### Problem requirements
If a line of the data below holds the string "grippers", copy it.

### Given data

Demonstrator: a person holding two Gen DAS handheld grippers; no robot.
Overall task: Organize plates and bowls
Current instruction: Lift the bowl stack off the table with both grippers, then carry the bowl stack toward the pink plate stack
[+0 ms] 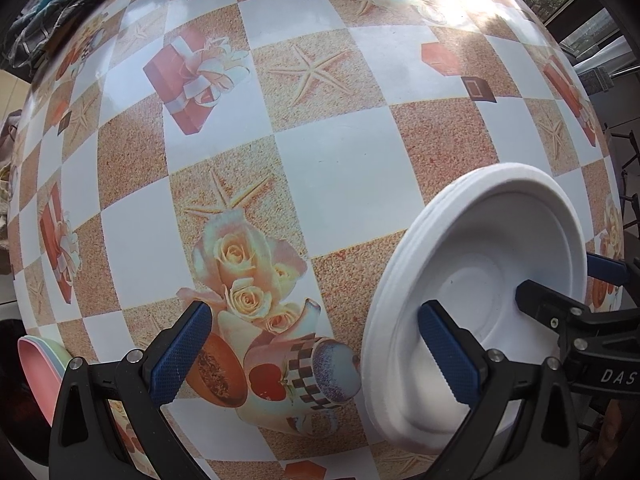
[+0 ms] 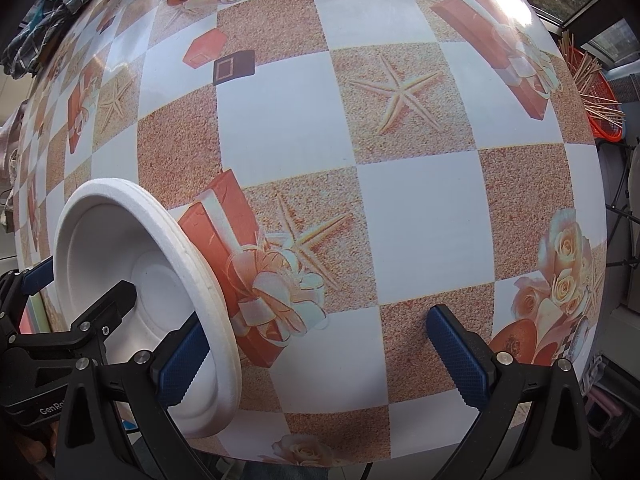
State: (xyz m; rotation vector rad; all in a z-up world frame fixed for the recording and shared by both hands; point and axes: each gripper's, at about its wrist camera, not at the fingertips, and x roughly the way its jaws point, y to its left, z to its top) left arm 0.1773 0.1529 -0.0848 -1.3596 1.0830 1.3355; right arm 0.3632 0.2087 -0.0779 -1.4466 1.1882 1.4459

### Expected answer
Demonstrator: a person holding two Gen DAS handheld grippers; no robot.
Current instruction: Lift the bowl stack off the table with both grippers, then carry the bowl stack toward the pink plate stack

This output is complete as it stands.